Production Schedules
Starting seeds too soon, will result in overgrown transplants of poor quality. This table provides seeding guidelines for scheduling and germinating vegetable bedding plants. Note the number of weeks from seed to sale or transplant. This will vary according to different growing conditions and should serve only as a guide.
Germination Tips
Warm temperatures and uniform moisture are needed to ensure successful germination and get the plants off to an even start. Many germination chamber systems are commercially available including custom built germination units. Growers often use bottom heat or root zone heating to provide warm, even temperatures. Rubber tubing or mats with hot water are placed on the bench top under the plants. A weed mat barrier is placed on the top of the bench to help spread the heat with skirts on the side to help contain the heat. It is important to remove flats from the germination chamber as soon as radicles break through the seed coat to avoid seedling stretching. Experience and experimentation with your total seeding system is the key to uniformity and success.
Celery. Celery seeds germinate best at 70 to 75°F. To prevent bolting, maintain greenhouse temperatures above 55°FCole Crops (Cabbage, Broccoli, Brussels sprouts, Cauliflower)
To prevent premature seeding or bolting, avoid exposing transplants to temperatures below 50°F for long periods (week or more). The cold temperatures cause the development of premature heads or "buttoning" in cauliflower and broccoli. Any stress or check in growth results in a "wirestem" and plants will not become well established in the field resulting in reduced yields and performance.
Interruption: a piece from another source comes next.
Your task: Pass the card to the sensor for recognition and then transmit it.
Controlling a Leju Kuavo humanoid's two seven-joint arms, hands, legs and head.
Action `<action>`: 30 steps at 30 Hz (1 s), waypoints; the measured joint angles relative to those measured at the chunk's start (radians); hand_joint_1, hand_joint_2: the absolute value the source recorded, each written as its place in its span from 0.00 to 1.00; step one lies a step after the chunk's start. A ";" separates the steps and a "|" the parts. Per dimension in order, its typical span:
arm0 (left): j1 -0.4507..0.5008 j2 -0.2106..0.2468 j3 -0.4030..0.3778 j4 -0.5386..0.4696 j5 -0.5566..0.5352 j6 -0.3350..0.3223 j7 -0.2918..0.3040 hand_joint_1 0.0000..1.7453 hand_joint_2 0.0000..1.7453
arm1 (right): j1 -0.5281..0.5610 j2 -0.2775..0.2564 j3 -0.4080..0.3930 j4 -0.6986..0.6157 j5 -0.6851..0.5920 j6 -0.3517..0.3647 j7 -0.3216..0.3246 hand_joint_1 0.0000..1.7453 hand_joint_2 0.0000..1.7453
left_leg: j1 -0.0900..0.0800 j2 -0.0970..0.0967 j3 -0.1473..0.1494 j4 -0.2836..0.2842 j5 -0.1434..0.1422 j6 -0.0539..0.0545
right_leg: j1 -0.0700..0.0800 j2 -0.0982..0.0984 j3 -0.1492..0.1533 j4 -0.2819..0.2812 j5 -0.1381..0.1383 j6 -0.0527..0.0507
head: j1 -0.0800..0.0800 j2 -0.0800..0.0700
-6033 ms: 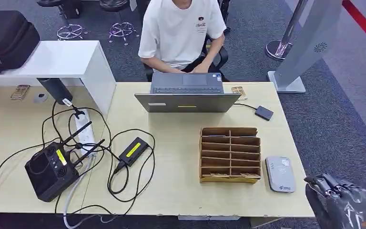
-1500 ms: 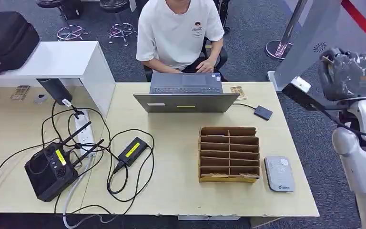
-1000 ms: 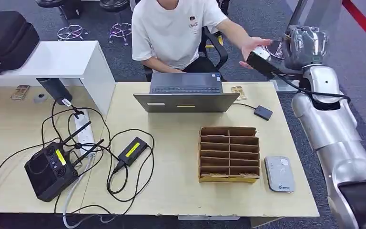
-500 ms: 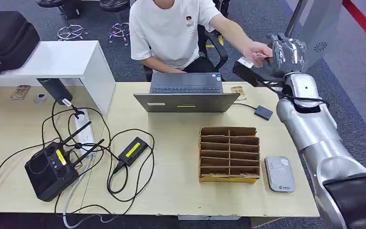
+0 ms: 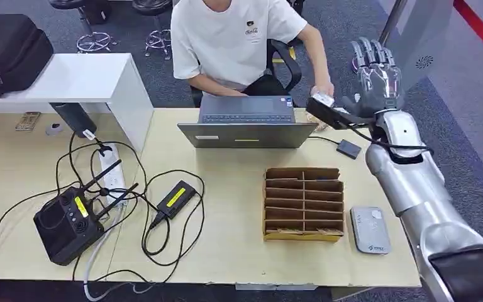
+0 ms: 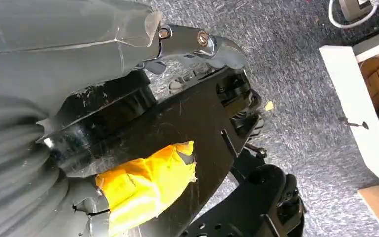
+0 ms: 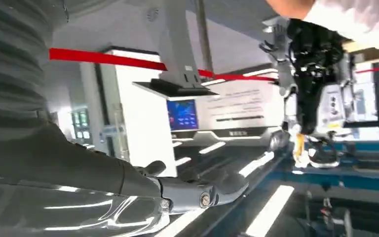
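My right hand (image 5: 377, 74) is raised past the table's far right corner, fingers spread upward and nothing held in them. In the right wrist view the right hand (image 7: 128, 187) reaches out with bare fingers. A seated person's hand (image 5: 322, 89) hovers just left of my wrist; I cannot make out a card in it. The grey card sensor (image 5: 370, 229) lies flat at the table's right front. Beside it stands a wooden slotted card box (image 5: 302, 203). My left hand (image 6: 79, 49) hangs over the carpet, fingers stretched and holding nothing.
An open laptop (image 5: 247, 123) stands at the far edge of the table (image 5: 233, 251) before the person. A small black box (image 5: 348, 148) on a cable lies near my forearm. A black controller (image 5: 69, 220) and tangled cables cover the left. A grey kiosk (image 5: 415, 38) stands behind my hand.
My right arm rose from beside the table toward the person. The person's hand met my hand, then drew back toward the laptop. My fingers have since spread.
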 joint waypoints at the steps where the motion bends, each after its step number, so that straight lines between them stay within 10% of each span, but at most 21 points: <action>1: 0.000 -0.001 0.001 0.000 0.003 0.002 0.000 0.00 1.00 | 0.044 -0.016 -0.006 -0.056 0.000 0.000 0.001 0.00 1.00 | 0.000 0.000 -0.001 0.000 0.000 0.000 | 0.000 0.000 0.000 0.000 0.000 0.000 | 0.001 0.000; 11: 0.004 -0.005 0.039 0.000 0.045 0.010 0.002 0.00 1.00 | 0.576 -0.105 -0.114 -0.632 0.010 -0.093 -0.051 0.00 1.00 | 0.000 -0.003 -0.002 0.000 -0.002 0.001 | 0.000 -0.004 0.000 -0.001 -0.004 0.000 | 0.000 0.000; 12: 0.005 -0.005 0.044 0.000 0.046 0.008 0.003 0.00 1.00 | 0.638 -0.108 -0.127 -0.695 0.016 -0.106 -0.055 0.00 0.00 | 0.000 -0.003 -0.003 -0.001 -0.003 0.001 | 0.000 -0.004 0.000 -0.001 -0.004 -0.001 | 0.000 0.000; 17: 0.005 -0.008 0.055 0.000 0.061 0.022 0.003 0.00 1.00 | 0.848 -0.114 -0.167 -0.891 0.036 -0.152 -0.070 0.00 0.00 | 0.000 -0.001 -0.002 -0.001 -0.004 0.001 | 0.000 -0.002 -0.001 -0.001 -0.005 0.000 | 0.000 0.000; 18: 0.005 -0.010 0.060 0.000 0.063 0.024 0.003 0.00 1.00 | 0.883 -0.114 -0.174 -0.923 0.045 -0.160 -0.074 0.00 1.00 | 0.000 -0.001 -0.002 -0.001 -0.004 0.000 | 0.000 -0.002 0.000 -0.001 -0.005 0.000 | 0.000 0.000; 30: 0.006 0.002 0.079 0.000 0.074 -0.014 0.011 0.00 1.00 | 1.090 -0.112 -0.176 -1.100 0.125 -0.213 -0.069 0.00 1.00 | 0.000 0.001 -0.001 -0.001 -0.004 0.001 | 0.000 -0.001 0.000 -0.001 -0.005 0.000 | 0.000 0.000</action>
Eggplant. Eggplant seed can be directly sowed into 50 cell trays to shorten the time needed to produce transplants by approximately one week. Germinate seed in flats at 70º to 75°F. Eggplants are susceptible to chilling injury and should not be grown below 40°F. Any stress or check in growth will result in tough woody stems and transplants that will have a tough time getting started later in the field or garden.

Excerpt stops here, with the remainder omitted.